Some Final Thoughts on Our Mission

Given the multi-disciplinary approach of the journal, we hope that submissions from under-represented disciplines will increase. We also welcome submissions of research using different methodologies, as well as articles explicitly spelling out the practical and societal implications of the research. Further, with the relative rapid accumulation of empirical evidence in the field of justice studies, the need for theoretical integration, propositional inventories, summaries of research evidence, and meta-analyses also increases. Meta-analyses provide us with effect sizes and assist in identifying boundary conditions and directions where new research is needed. Thus, we welcome submissions of these kinds of manuscripts. We also encourage suggestions for guest-edited special issues of SJR focusing on the above mentioned topics as well as other ideas of theoretical and practical/societal interest.

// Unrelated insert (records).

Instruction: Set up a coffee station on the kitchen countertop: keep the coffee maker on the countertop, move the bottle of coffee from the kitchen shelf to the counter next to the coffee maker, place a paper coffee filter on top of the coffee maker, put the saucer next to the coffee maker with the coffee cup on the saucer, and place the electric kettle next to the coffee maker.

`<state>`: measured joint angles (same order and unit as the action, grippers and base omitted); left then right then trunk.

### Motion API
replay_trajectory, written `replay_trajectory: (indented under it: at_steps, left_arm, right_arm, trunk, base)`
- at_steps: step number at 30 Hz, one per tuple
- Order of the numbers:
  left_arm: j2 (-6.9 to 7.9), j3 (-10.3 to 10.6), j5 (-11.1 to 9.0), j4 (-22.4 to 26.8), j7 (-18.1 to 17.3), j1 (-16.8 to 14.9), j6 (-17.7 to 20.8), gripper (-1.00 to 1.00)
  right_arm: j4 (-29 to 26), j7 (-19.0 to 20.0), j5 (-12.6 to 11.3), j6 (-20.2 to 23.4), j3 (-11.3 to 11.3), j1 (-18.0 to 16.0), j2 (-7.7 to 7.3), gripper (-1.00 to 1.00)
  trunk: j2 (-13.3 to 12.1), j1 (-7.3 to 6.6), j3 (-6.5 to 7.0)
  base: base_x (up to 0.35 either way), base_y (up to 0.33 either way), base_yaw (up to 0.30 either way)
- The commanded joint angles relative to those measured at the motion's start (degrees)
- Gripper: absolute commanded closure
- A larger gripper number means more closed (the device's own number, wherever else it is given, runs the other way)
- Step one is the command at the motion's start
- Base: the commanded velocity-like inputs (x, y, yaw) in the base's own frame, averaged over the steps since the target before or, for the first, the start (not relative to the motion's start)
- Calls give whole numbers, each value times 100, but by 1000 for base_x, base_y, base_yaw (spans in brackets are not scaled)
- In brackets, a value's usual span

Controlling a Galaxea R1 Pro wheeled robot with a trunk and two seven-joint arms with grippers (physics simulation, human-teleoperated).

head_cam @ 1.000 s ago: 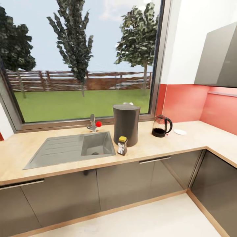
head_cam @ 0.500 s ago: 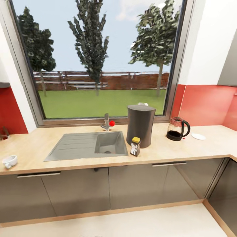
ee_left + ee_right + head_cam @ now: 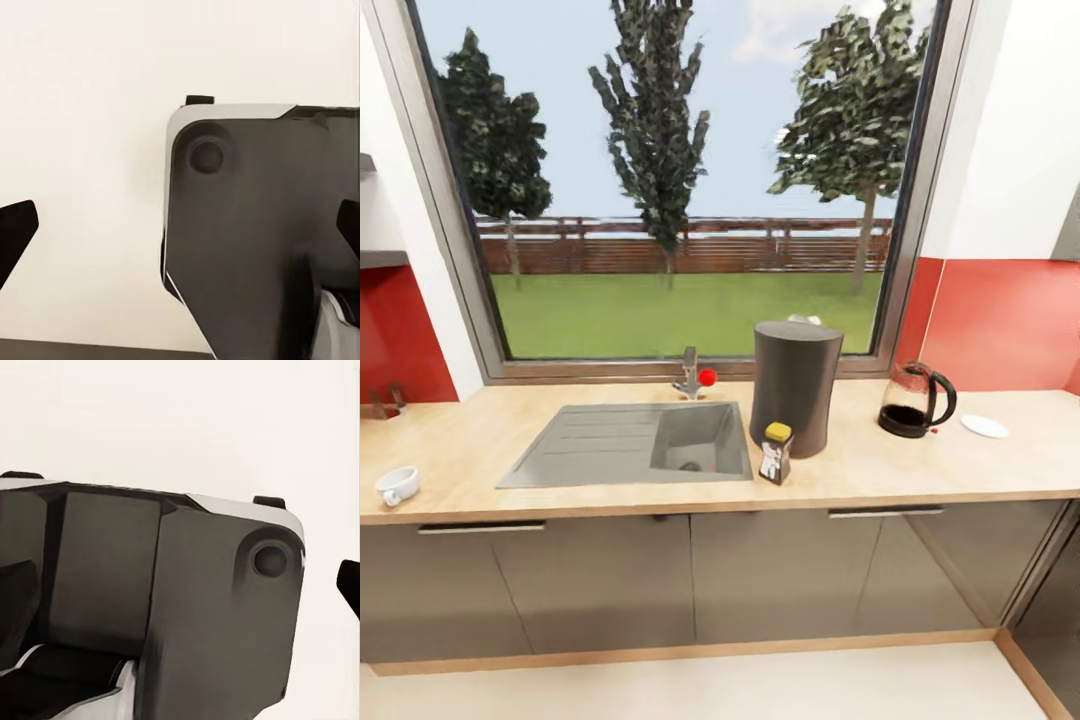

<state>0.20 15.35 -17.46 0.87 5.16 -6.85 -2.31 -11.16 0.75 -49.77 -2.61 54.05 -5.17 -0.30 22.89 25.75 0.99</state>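
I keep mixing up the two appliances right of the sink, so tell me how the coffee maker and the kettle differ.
The coffee maker is a tall, opaque dark grey cylinder; the kettle is a shorter, rounded jug of clear glass. The kettle has a black loop handle; no handle shows on the coffee maker. The coffee maker stands next to the sink, while the kettle sits further right, near the saucer. Both stand upright on the countertop.

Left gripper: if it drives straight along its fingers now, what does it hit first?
Likely the robot's own base, the dark rounded body across the line between the fingertips; pale floor lies beyond. Depth is unclear.
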Motion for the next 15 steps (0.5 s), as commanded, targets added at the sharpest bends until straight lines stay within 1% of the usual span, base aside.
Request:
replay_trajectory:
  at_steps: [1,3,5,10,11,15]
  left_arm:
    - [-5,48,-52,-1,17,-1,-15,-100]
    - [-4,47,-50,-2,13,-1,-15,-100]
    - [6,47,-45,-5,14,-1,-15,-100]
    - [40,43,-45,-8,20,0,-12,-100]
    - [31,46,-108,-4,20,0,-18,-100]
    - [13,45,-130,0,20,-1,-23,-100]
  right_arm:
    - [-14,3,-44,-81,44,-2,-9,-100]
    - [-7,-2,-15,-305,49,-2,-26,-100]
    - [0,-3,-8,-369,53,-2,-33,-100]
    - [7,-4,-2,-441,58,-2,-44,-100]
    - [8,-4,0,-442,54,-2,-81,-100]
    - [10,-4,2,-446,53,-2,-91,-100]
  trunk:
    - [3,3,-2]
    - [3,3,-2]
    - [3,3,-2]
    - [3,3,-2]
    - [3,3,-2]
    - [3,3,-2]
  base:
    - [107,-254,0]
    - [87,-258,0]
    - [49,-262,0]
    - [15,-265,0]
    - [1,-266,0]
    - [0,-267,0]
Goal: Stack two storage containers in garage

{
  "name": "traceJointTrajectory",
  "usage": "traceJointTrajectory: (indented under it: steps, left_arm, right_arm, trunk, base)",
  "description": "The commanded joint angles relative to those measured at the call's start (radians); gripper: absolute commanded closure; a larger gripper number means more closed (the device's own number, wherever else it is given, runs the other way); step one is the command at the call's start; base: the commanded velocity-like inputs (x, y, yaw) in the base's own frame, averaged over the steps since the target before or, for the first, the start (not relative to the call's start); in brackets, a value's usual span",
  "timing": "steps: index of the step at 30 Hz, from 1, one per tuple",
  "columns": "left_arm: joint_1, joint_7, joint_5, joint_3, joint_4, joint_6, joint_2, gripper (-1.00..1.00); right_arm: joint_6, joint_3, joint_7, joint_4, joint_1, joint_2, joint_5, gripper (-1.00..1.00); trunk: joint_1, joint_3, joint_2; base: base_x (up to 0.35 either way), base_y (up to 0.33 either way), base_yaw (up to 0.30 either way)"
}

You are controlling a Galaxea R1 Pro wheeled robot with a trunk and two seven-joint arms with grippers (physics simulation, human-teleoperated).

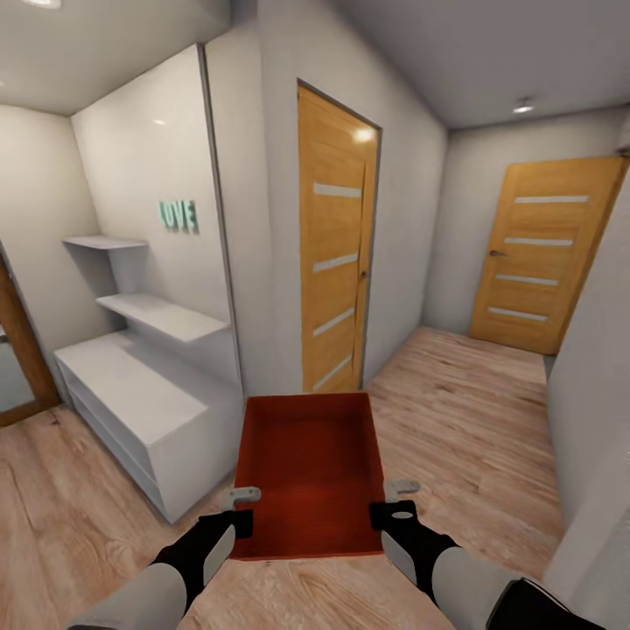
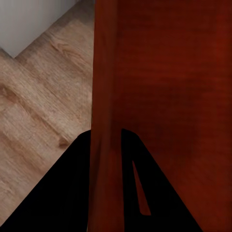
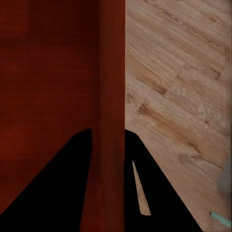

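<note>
The robot holds one storage container, an orange-red open bin, in front of its trunk and above the light wood plank floor. The left gripper clamps the left wall of the bin near its close corner, and the right gripper clamps the right wall in the same way. In the left wrist view the red wall runs straight between the two dark fingers, one finger outside and one inside the bin, so the jaws are closed on the wall. The right wrist view shows the same: the wall stands between the dark fingers, with the wood floor on the outer side. The bin looks empty inside.

The place is a narrow hallway. Straight ahead, just behind the far edge of the bin, stands a wooden door with pale stripes; it is closed. A second wooden door of the same kind is at the end of the passage to the right, also closed. On the left a low white cabinet comes near to the left side of the bin, with white shelves above it and green letters on the white panel. A grey wall is close on the right
</note>
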Motion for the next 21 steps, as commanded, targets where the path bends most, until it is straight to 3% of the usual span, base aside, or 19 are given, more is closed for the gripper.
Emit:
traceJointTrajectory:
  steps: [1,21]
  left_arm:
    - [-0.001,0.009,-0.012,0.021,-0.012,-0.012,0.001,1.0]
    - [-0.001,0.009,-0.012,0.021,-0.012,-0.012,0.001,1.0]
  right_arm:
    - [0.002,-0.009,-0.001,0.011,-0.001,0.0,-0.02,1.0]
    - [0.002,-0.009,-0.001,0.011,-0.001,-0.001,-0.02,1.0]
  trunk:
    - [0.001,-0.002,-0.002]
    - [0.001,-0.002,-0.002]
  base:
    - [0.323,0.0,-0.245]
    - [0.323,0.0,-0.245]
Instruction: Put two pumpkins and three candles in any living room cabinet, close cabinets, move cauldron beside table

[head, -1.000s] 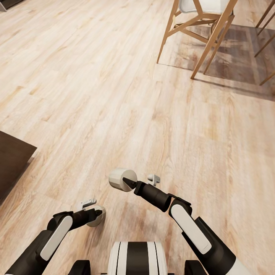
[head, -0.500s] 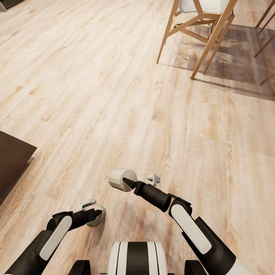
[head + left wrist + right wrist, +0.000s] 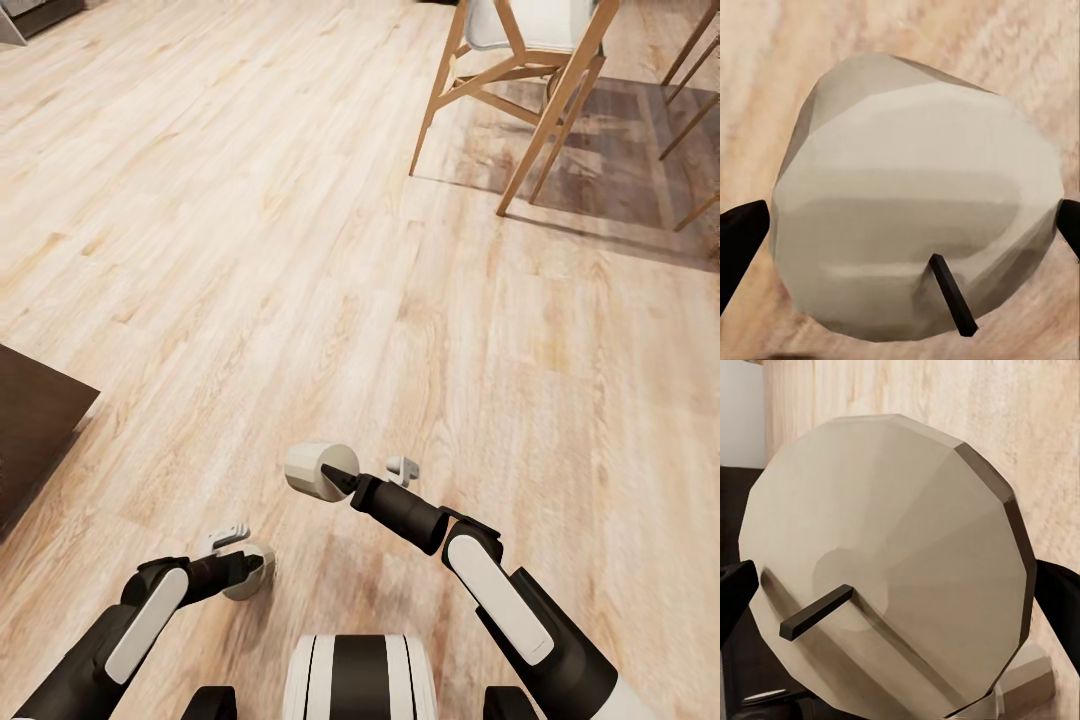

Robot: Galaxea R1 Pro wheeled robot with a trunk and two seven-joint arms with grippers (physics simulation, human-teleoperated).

In conclusion, the new editorial team and we are looking forward to working for the progress of SJR. We believe that we can contribute to the growing positive reputation and multidisciplinary breadth of the journal. However, we can at best only manage and provide some leadership in the process. We need you to contribute to the quality of the journal. We need authors to conduct rigorous research, write up their research in an efficient way and submit to SJR. Moreover, we need reviewers to assist us in making timely, constructive, and well-informed reviews. We also need support from the members of the International Society for Justice Research to succeed. We welcome all of you to join us in our collective mission to generate and spread knowledge that may enlighten individuals, organizations, and society about the importance of justice for our co-existence and preservation of our planet.